- [Task prompt]: Although the listing contains pictures, reproduce only its text, exactly as written.

- [Stored data]:
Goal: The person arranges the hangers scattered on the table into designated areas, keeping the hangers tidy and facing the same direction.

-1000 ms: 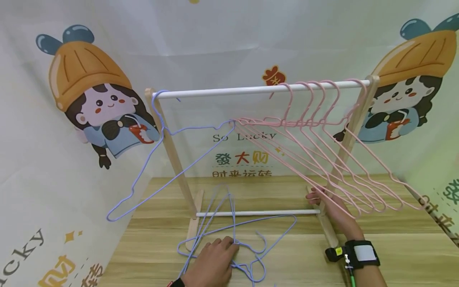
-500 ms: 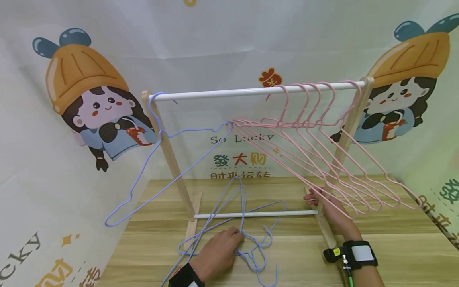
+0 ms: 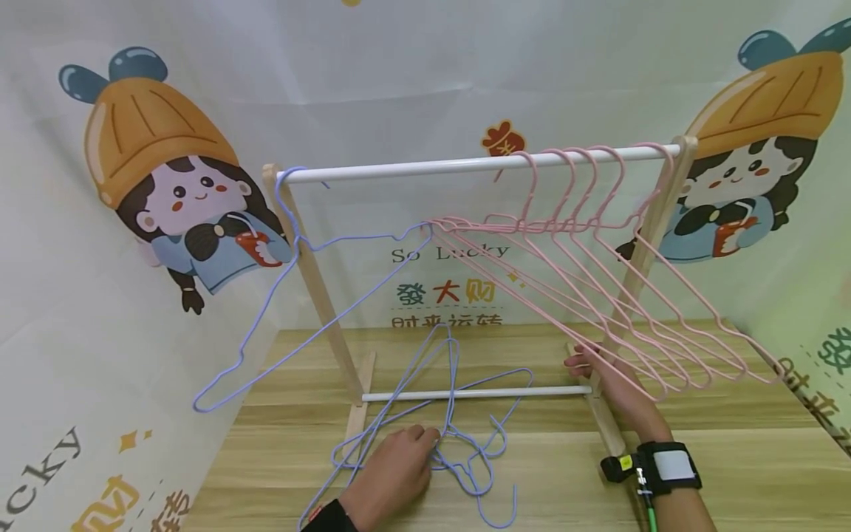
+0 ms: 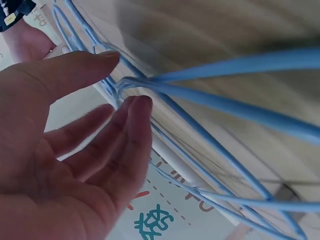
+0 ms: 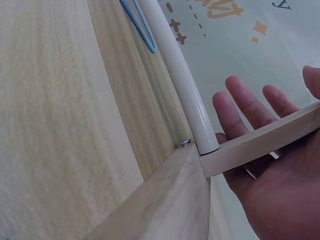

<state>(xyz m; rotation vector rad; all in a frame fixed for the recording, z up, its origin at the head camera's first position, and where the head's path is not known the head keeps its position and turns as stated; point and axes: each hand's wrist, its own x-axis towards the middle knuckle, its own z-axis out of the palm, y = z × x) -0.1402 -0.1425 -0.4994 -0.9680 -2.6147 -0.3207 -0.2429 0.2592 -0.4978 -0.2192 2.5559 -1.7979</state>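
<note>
Several thin blue clothes hangers (image 3: 454, 384) lie tangled on the table, some leaning across the rack's lower white rod (image 3: 479, 394). My left hand (image 3: 397, 469) is beside them at the front. In the left wrist view its thumb and fingers stand apart near the necks of the blue hangers (image 4: 215, 100), pinching none. My right hand (image 3: 621, 391) is at the foot of the rack's right wooden post (image 3: 641, 258). The right wrist view shows its spread fingers (image 5: 247, 102) behind that post and the thumb on the other side, not curled round it.
Above, the white top rod (image 3: 412, 170) bears one blue hanger (image 3: 362, 238) at its left end and several pink hangers (image 3: 556, 227) toward the right. The left wooden post (image 3: 326, 303) stands on a foot. A printed cloth backdrop (image 3: 399, 66) surrounds the table.
The tangled blue hangers have shifted away and rightward, with a hook now showing at the front. My left hand went a little right, then drew back slightly left off them. The right hand stays put.
</note>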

- [Exercise output]:
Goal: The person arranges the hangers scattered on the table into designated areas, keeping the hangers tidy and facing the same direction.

-1000 ms: 
-500 ms: 
+0 ms: 
+0 ms: 
+0 ms: 

<state>(xyz m; rotation vector rad; all in a frame fixed for the recording, z up, its origin at the head camera's first position, and where the head's path is not known the head keeps its position and turns as stated; point and axes: each hand's wrist, its own x-axis towards the middle knuckle, its own z-axis out of the palm, y = z × x) -0.1402 -0.1425 -0.4994 -0.9680 -2.6147 -0.3207 -0.2429 0.2592 -0.4978 -0.2192 2.5559 -1.7979</state>
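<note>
Several thin blue clothes hangers (image 3: 454, 384) lie tangled on the table, some leaning across the rack's lower white rod (image 3: 479, 394). My left hand (image 3: 397, 469) is beside them at the front. In the left wrist view its thumb and fingers stand apart near the necks of the blue hangers (image 4: 215, 100), pinching none. My right hand (image 3: 621, 391) is at the foot of the rack's right wooden post (image 3: 641, 258). The right wrist view shows its spread fingers (image 5: 247, 102) behind that post and the thumb on the other side, not curled round it.
Above, the white top rod (image 3: 412, 170) bears one blue hanger (image 3: 362, 238) at its left end and several pink hangers (image 3: 556, 227) toward the right. The left wooden post (image 3: 326, 303) stands on a foot. A printed cloth backdrop (image 3: 399, 66) surrounds the table.
The tangled blue hangers have shifted away and rightward, with a hook now showing at the front. My left hand went a little right, then drew back slightly left off them. The right hand stays put.
</note>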

The work on this exercise has been completed.